# Black/Honey Locust Identification



## nswood (Dec 8, 2020)

Hi Everyone,

I had some locust slabs milled today and there is some debate on the species, black locust or honey locust. I have never worked with either so I don’t have a clue. Is there anyone here who can ID this for me?

Thanks!


----------



## djg (Dec 24, 2009)

Not the greatest photo of the grain; can't really see color. But the end grain and bark looks like Bk Locust to me.


----------



## nswood (Dec 8, 2020)

Sorry about the photos, I’ve never been great with a camera. The wood is greenish, yellow. my hands where stained yellow after handing it when it was first cut.


----------



## nswood (Dec 8, 2020)

I’m out finally getting to seal the ends now, it’s a very narrow band of sap wood. Maybe 2 or 3 years


----------



## djg (Dec 24, 2009)

Yes Bk Locust is bright yellow when fresh cut so that staining is to be expected. If memory serves me, same thing happened to my gloves.


----------



## Outpost22 (Nov 8, 2020)

That looks like black locust. Honey locust is actually a different genus if we are using the same common names of the trees. Black Locust has the rough bark and is from the genus Robinia. Honey locust is from the genus Gleditsia. It has relatively smooth-ish bark. Hope this helps you.


----------



## yomanbill (Jul 7, 2020)

If you can find a thorn, you can tell the difference immediately. Honey Locust (Gleditsia) has a multii-point thorn. Also, note the relatively smooth bark in the thorn photo.


----------



## David Nickell (Jul 6, 2020)

Thorns are the key. Honey locust is the only tree in this part of the world with thorns on the trunk. Water locust has thorns on the limbs--locals just call them "thorn trees" and there is no telling how many tractor tires I've had go flat from them.

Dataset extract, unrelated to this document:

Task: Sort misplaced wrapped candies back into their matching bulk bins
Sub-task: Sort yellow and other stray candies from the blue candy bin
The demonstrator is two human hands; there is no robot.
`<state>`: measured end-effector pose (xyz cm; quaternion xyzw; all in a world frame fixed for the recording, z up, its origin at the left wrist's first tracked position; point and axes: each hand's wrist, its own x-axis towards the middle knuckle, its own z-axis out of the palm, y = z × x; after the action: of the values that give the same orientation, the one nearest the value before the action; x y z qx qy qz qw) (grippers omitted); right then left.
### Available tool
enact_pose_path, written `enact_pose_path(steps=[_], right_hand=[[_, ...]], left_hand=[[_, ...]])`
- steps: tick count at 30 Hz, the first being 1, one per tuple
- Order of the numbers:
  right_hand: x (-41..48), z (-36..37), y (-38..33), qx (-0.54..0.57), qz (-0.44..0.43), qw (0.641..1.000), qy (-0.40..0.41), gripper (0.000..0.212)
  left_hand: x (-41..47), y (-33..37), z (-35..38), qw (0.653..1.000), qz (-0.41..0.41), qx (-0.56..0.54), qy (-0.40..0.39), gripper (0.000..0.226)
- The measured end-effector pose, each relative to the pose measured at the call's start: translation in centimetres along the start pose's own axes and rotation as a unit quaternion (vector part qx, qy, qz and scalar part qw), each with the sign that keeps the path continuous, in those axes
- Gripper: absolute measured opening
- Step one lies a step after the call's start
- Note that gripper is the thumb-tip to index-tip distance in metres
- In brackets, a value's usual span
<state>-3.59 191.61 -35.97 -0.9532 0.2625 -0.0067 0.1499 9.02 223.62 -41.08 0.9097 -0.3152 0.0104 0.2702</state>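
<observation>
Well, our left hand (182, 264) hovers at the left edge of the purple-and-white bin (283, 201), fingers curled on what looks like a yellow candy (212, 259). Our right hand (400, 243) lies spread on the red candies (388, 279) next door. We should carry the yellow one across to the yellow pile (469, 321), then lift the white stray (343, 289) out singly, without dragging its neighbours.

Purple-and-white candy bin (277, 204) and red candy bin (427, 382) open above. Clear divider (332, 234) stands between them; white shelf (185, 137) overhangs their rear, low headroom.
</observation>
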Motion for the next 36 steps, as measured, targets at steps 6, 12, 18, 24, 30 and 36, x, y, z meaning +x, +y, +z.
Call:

Black locust is also a very good source of honey for the bees when they bloom. You have to be careful what time of year a black locust is cut. I know a man that cut black locust for poles to support a shed on the side of his barn. The next spring the poles sprouted! They are very resistant to rot if cut at the right time of year. If you cut them when the sap is up, they rot fairly quickly.


----------



## nswood (Dec 8, 2020)

Thank you everyone for the info. No thorns on this tree, and after looking at yomanbill’s photo above it seems pretty apparent that it’s black locust. The bark was quite rough and furrowed on the larger logs.


----------



## Outpost22 (Nov 8, 2020)

yomanbill said:


> If you can find a thorn, you can tell the difference immediately. Honey Locust (Gleditsia) has a multii-point thorn. Also, note the relatively smooth bark in the thorn photo.


Of note is the Gleditsia triacanthos var. inermis. No thorns. So thorns are not always an indicator of this species but are surely distinctive when seen. I have a thornless one outside my office window I look at every day.


----------



## Ajohnson (Dec 21, 2020)

yomanbill said:


> If you can find a thorn, you can tell the difference immediately. Honey Locust (Gleditsia) has a multii-point thorn. Also, note the relatively smooth bark in the thorn photo.


ouch


----------



## Peter Collin (Apr 15, 2020)

I just finished building a garden swing out of black locust, so I can say with some certainty that your wood is B.L. it is a bit on the warpy/splitty side, so I see why you don't see locust lumber available most places. But I wanted that rot resistance for my outdoor furniture.


----------